◆ DATA TO EXAMINE:

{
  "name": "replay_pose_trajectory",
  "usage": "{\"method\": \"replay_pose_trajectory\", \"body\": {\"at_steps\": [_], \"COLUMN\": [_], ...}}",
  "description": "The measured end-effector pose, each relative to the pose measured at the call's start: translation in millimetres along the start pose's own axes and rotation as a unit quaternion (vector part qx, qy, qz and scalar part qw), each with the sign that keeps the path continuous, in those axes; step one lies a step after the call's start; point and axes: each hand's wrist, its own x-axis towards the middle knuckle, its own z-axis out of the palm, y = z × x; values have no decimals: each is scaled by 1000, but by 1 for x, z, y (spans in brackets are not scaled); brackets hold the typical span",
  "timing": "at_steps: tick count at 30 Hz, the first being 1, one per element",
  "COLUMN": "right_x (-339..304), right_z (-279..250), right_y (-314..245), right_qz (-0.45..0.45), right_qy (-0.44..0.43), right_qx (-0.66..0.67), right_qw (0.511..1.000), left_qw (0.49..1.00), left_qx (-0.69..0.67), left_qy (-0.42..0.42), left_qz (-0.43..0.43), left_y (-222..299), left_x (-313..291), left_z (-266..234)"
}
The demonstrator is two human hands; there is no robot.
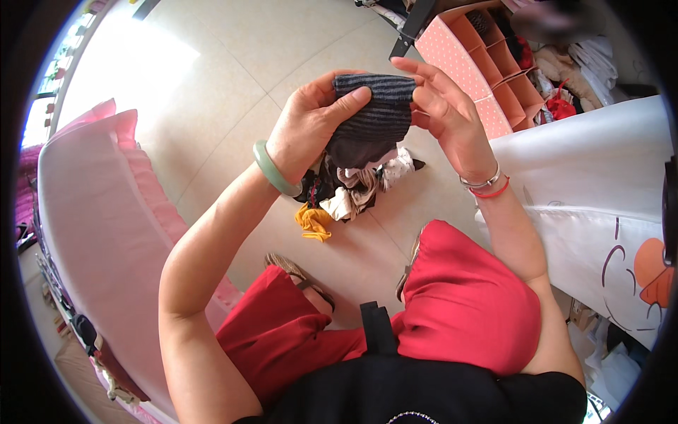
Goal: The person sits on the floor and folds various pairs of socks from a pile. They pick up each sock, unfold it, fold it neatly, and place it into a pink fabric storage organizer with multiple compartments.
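Above the floor I hold up a dark sock (374,106) with grey and black stripes; its lower part is plain dark. My left hand (311,120) grips its left side, thumb lying across the front and fingers behind. At the right edge of the sock, my right hand (455,116) pinches the fabric, while its upper fingers stretch out above. Below the sock lies a pile of crumpled socks (353,194) in black, beige and white, partly hidden by what I hold. One yellow sock (313,222) sits at the near side of the pile.
A pink dotted organiser box (459,60) with compartments stands at the far right, with bundled clothes (561,71) beside it. White fabric with a cartoon print (565,177) covers something on the right. A pink-covered bed (106,205) runs along the left. My red-trousered knees (459,297) are near.
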Motion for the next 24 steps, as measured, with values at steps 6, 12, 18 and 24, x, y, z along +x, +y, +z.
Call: {"method": "replay_pose_trajectory", "body": {"at_steps": [6,12,18,24], "right_x": [1,3,0,1], "right_z": [2,6,4,5], "right_y": [3,5,0,7], "right_qz": [-19,-34,-40,-106], "right_qy": [47,102,106,87], "right_qx": [-96,-43,-81,-63], "right_qw": [994,993,990,988], "left_qw": [998,999,999,996], "left_qx": [44,37,15,-57], "left_qy": [-27,30,-4,-14], "left_qz": [35,-4,-48,-74], "left_y": [4,0,5,12], "left_x": [2,0,0,-2], "left_z": [4,11,9,14]}}
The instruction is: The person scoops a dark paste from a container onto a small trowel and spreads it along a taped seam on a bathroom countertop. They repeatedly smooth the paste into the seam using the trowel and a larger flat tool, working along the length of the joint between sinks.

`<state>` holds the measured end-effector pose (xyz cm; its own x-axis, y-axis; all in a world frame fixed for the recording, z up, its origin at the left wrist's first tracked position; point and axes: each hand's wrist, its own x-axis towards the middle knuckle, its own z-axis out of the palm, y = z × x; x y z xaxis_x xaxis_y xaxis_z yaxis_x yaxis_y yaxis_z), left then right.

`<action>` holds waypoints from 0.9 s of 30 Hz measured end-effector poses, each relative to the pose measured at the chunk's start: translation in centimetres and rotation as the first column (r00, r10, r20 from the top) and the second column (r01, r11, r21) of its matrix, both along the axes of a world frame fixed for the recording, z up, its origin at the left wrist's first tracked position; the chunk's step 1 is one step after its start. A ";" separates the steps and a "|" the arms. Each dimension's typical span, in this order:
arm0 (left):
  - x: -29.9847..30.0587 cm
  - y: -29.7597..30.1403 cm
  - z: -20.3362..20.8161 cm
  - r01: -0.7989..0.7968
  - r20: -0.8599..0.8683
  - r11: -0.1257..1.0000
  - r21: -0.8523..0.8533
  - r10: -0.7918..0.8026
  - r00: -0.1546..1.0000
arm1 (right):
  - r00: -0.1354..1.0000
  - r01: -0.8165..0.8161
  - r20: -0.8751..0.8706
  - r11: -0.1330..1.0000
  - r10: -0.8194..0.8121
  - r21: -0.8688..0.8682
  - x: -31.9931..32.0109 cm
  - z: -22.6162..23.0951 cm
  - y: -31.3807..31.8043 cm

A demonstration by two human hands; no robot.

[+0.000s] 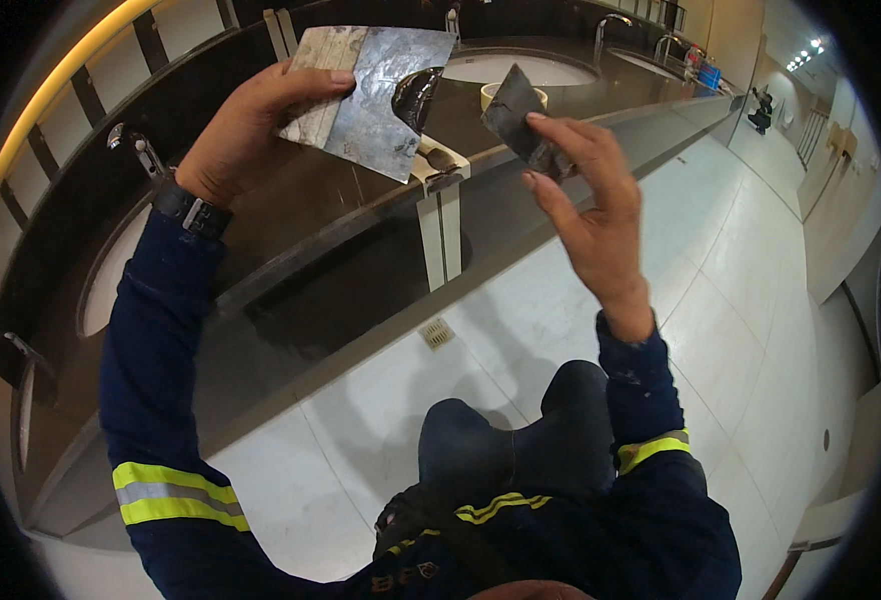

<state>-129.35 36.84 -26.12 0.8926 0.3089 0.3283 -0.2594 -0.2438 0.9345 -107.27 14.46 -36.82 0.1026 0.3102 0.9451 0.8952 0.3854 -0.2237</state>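
My left hand (250,125) holds up a flat grey metal plate (380,95) smeared with a dark dab of putty near its right edge. My right hand (585,205) is raised beside it, pinching a small dark scraper blade (518,115) between thumb and fingers. The two tools are a short gap apart, above a dark stone washbasin counter (300,200). Both arms wear dark blue sleeves with yellow reflective bands, and a black watch sits on my left wrist.
White sinks (520,68) with chrome taps (138,148) are set in the long dark counter. A small bowl (490,93) stands on the counter. A white support (438,235) stands under it, with a floor drain (437,333) on the pale tiled floor. A person (760,108) is far down the room.
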 end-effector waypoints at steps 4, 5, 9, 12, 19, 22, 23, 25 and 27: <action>-0.5 0.5 0.0 -0.052 -0.043 0.993 0.101 0.057 0.997 | 0.987 0.045 0.156 0.992 -0.026 -0.119 -1.7 2.8 -2.0; -0.5 0.4 -0.2 -0.059 -0.043 0.992 0.116 0.064 0.997 | 0.984 0.044 0.175 0.989 -0.019 -0.141 -2.2 3.1 -1.9; 0.2 -0.4 -0.3 -0.014 -0.068 0.988 0.152 0.025 0.997 | 0.971 0.110 0.233 0.969 -0.057 -0.220 -2.5 3.4 -1.7; 0.0 0.3 -0.2 0.030 -0.137 0.974 0.226 0.001 0.991 | 0.968 0.122 0.245 0.942 -0.044 -0.312 -2.2 3.6 -2.4; 0.5 1.3 0.5 -0.176 0.208 0.984 0.012 0.169 0.963 | 0.924 -0.264 -0.360 0.894 0.127 -0.363 -0.4 -3.7 -3.9; -0.3 3.9 0.4 -0.306 0.152 0.941 0.141 0.285 0.946 | 0.740 -0.467 -0.647 0.831 0.182 -0.300 0.5 -8.0 -2.2; 0.2 3.8 -0.6 -0.392 0.216 0.909 0.141 0.358 0.908 | 0.760 -0.450 -0.615 0.852 0.208 -0.267 0.9 -8.3 -1.4; 0.9 2.6 -1.0 -0.509 0.264 0.849 0.142 0.463 0.846 | 0.786 -0.432 -0.560 0.881 0.264 -0.192 1.9 -8.9 1.4; 0.7 2.7 -3.3 -0.520 0.388 0.759 0.391 0.377 0.841 | 0.775 -0.464 -0.546 0.874 0.319 -0.147 3.2 -9.7 4.0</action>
<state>-128.64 39.59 -29.47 0.5419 0.3969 0.7408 -0.2288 -0.7785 0.5845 -104.08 18.41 -46.53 0.3422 0.6507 0.6778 0.4184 0.5404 -0.7300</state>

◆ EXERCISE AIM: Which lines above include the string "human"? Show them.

◆ EXERCISE ANSWER:
The demonstrator is two human hands; there is no robot.
A demonstration by two human hands; no robot.

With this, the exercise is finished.